A New Haven-based home care company is under some fire after the termination of a worker who says that she lost her job for speaking to her fellow employees about unionizing.
Claudina Lara-or, Dina-a home care nurse who has been with Family Care Agency for the past three and a half years, was dismissed from her position last Wednesday. Two days later, a small contingent of protesters-a mix of local labor activists, members of the Working Families Party, and representatives from United Food and Commercial Workers Union Local 919-were outside her former employer’s Blake Street offices with a demand for-in their words-“justice for Dina”.
The group-between 15 and 20 demonstrators-picketed outside Family Care Agency’s parking lot on Friday morning.
When she was terminated, her former employers said that they had heard that she had been maligning the company and that a client had complained that she had cursed in front of them, Lara said.
She denies the second allegation, and says that her discussions with fellow employees regarding efforts to unionize and request benefits such as paid sick and family leave were not an attempt to tarnish the company’s reputation, but start a conversation regarding what she feels is long overdue.

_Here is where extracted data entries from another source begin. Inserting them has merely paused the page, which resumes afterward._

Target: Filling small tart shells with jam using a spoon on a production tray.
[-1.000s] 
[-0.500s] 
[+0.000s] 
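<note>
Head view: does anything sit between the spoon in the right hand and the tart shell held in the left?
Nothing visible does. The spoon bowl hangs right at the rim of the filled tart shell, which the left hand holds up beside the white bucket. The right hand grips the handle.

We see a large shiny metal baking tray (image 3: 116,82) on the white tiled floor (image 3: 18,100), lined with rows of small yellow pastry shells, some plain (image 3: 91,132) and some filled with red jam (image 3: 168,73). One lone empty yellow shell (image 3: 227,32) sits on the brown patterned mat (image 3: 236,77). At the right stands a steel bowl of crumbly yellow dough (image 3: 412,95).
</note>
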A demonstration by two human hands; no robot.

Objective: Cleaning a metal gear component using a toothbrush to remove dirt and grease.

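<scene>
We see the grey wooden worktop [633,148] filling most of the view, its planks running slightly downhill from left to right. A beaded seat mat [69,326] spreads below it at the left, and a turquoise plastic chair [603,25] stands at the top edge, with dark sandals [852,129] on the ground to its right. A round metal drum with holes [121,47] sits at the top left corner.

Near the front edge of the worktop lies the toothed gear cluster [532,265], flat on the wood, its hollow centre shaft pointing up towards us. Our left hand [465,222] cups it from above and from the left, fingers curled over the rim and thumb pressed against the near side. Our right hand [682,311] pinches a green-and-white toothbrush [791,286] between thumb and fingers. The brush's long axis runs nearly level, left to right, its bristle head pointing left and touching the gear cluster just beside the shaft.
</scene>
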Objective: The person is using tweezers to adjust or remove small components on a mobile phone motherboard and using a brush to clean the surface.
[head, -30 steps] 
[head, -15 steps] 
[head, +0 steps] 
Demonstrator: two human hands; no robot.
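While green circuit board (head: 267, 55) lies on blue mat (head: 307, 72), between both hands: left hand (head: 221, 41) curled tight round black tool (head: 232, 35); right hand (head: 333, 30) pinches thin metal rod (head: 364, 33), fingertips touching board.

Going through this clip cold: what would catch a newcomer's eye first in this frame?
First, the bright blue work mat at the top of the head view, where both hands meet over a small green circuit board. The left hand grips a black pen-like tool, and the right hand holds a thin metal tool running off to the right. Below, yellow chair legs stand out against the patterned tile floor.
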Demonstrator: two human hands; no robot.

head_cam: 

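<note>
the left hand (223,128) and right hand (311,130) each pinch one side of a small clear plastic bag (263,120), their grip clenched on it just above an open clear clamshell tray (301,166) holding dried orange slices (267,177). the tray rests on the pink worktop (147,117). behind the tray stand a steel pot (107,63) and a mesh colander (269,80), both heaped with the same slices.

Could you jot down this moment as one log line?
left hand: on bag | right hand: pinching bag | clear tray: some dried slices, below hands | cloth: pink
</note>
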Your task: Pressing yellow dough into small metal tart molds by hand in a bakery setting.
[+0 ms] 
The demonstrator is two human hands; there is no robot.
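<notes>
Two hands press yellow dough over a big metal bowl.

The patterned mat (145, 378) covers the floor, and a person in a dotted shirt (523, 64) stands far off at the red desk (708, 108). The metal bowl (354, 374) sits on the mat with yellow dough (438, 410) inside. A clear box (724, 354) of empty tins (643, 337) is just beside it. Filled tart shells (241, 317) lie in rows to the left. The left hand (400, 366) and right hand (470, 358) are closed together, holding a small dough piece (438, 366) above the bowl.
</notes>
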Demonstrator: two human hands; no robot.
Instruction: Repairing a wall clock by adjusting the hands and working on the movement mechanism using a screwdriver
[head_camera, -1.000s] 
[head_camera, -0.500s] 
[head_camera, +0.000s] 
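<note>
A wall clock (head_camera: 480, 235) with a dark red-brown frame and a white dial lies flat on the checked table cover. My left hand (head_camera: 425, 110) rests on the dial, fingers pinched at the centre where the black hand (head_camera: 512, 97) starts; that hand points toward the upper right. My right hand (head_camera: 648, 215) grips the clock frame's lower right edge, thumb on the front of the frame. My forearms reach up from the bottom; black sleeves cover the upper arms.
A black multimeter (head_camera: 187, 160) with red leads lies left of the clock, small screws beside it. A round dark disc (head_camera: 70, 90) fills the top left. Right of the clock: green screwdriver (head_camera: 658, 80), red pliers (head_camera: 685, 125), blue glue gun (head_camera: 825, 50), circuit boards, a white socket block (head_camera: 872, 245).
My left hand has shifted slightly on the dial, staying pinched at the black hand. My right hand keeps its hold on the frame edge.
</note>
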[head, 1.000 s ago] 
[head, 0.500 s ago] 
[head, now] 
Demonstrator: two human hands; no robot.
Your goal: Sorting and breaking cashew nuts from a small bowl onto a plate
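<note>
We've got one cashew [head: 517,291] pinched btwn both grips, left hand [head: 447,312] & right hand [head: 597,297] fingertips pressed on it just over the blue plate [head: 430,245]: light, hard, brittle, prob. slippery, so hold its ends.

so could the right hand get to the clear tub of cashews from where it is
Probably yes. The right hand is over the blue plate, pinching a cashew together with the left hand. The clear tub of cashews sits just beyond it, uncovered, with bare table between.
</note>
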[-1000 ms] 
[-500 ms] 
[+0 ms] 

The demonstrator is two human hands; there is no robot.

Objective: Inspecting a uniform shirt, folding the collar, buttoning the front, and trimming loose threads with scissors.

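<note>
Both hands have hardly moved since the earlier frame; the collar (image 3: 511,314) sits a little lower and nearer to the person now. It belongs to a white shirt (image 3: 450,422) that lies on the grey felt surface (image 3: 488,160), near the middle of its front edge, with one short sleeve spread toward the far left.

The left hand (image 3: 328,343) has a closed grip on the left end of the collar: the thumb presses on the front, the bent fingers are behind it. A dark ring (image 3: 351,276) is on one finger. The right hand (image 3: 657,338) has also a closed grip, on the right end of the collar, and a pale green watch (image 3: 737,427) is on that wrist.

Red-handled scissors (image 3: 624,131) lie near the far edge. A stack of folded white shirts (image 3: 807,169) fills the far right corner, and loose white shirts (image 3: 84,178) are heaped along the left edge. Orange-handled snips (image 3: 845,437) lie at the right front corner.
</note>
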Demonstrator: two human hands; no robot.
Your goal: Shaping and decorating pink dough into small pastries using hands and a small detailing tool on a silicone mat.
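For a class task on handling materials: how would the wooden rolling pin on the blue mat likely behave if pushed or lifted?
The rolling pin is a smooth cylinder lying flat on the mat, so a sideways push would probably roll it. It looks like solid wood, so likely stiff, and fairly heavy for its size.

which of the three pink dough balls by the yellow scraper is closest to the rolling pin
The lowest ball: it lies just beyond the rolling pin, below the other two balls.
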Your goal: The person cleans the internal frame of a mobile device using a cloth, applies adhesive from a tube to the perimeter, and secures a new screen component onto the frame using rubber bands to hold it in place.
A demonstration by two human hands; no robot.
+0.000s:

“All the common stuff that you want in a company,” Lara said. “I wasn’t speaking for myself-I was speaking for my co-workers who are afraid because this is their only source of income. I guess they [Family Care Agency] feel threatened, but I didn’t think I did anything wrong.”
Lara, who typically worked with up to four patients over the course of an 8 a.m. to 10 p.m. workday, was paid $10 an hour. Lara has been a home care nurse for 28 years.
“In these days and times, employers should realizes that workers rights are human rights,” said Darryl Brackeen, Jr., an Alder who supported the legislative push for a domestic workers’ bill of rights. “An experienced employee such as Dina should have been fairly compensated.”
Lara said that she plans to take legal action, and that the fight to establish a union is not over.
“The union is here to support Dina for standing up,” said Jason Dokla, Director of Organizing for Local 919. “She stood up for what she believed in and the company tried to stifle her by firing her, and that’s wrong and illegal.”
Under the National Labor Relations Act, an employer whose termination of a worker is found to have been an act of retaliation-for wage or abuse complaints, among other reasons-can be ordered by the National Labor Relations Board to reinstate the individual as well as provide back pay for the time in which they were without a job.
“That’s not a very high price to pay,” said James Bhandary-Alexander, a New Haven Legal Services attorney who represents workers in labor-related cases.
Bhandary-Alexander would not comment on Lara’s case specifically because he does not know the details, but said that from his own experiences, retaliation is relatively common.
“The reason it’s so common, even though it’s illegal, is because many employers can’t seem to resist retaliating,” he said. “The other thing is the consequences are too low.”
That and that it’s not the easiest thing to prove, Bhandary-Alexander said.
“It can be pretty hard,” he said. “Only one in a million [employers] would say ‘I’m firing you because you’re talking about a union’. There’s always a pretext.”
So the trick for terminated employees seeking retaliation sanctions is proving that the given reason for their firing is in fact a pretext. They can accomplish that by pointing to aspects of the work environment that indicate that others get away with a given offense, or bring up their own record regarding work efficiency and discipline, Bhandary-Alexander said.
Family Care Agency did not return a message requesting comment. The story will be updated if we hear from them.